Awesome cortçdyceps. I didn´t even notice it was growing out of an ant at first, I thought it was just a speck of dirt. It wasn´t until I went back to the cabins that someone pointed it out to me and I let out a nerdy squeal of delight, and then went around waving it under the tourists´ noises trying to make them see the wonders of the killer zombie mushroom. My token explanation of cordyceps to people is that they´re mushrooms that take over insects´ brain, making them climb really high up in trees, where they die when the mushroom grows out of its body and disperses its spores.
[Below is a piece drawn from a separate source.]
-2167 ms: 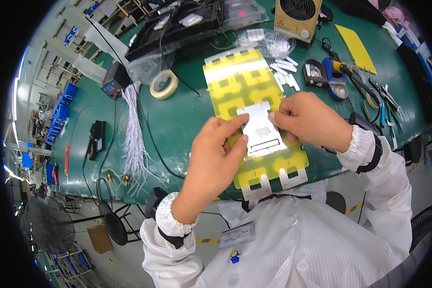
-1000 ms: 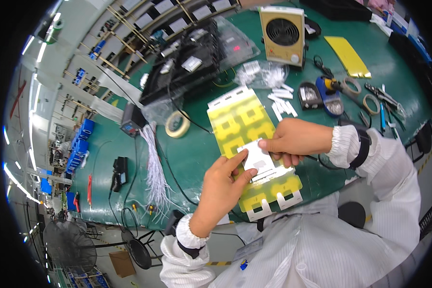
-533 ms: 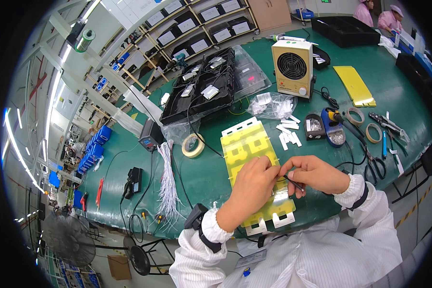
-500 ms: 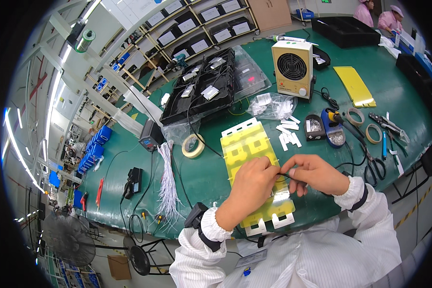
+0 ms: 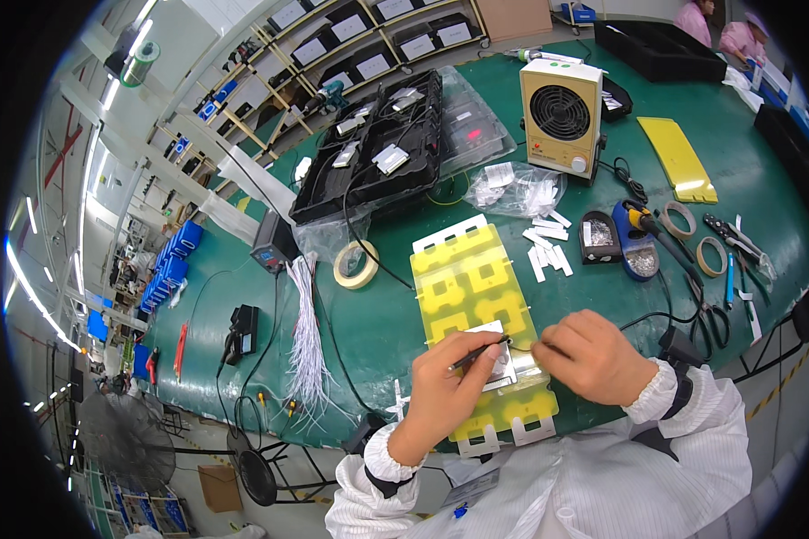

Paul Stamets discusses the use of cordyceps as a natural pesticide in every mushroom picker´s favorite book ¨Mycelium Running.¨ There´s a neat montage in the jungle episode of the ¨Planet Earth¨ BBC series, that shows a series of insects dead from a cortycep specific to each respective species. For me, it was really exciting to find cordyceps in the field, having only read or heard about them before. Man, it makes me nervous to think of some crazy people figuring out how to use them as a biological weapon against humans. It would be a scene straight out of a science fiction movie, all of us staggering towards trees and ascending them slowly, fungus stems poking their way out of our skulls.













Another tree in my series of ¨what did I think was so cool about this tree?¨photos. This was a cool tree whose bark peeled off, in order to protect itself from lichens and other unwanted growths.









A poison dart frog.










The conga (bullet) ant whose sting is said to hurt for hours, hence the name. I didn´t get bitten by any, though I did get stung by wasps when the guide accidentally hacked their nest open with the machete. I screamed at the tourists to get out of the way and shamelessly pushed a Swiss girl uphill away from the onslaught, placing my hands over her rear end and giving her a huge shove. They were a type of wasps that local people call ¨los pepsis,¨ because they´re shaped like a pepsi bottle and are kind of brown. However, their stings are not sweet and sugary--rather, they gave me goosebumps of tingly pain all over my body.












There has been surprisingly (to me) few orchids in the jungle, I guess because it´s the dry season.












The tree ferns made me nostalgic for a ¨Land Before Time¨ viewing session.










On the canoa, heading down the Shiripuno river. Getting to the lodge involved a three to four hour bus ride from Coca (depending on whether or not it rained), followed by a four to seven hour canoe ride (depending on the lowness of the river).












The awesome French Canadian guy attempting to ascend the ginormous capoc tree. I loved the Canadians.









The lagoon where we took folks pirana fishing, though people ended up catching mostly sardines.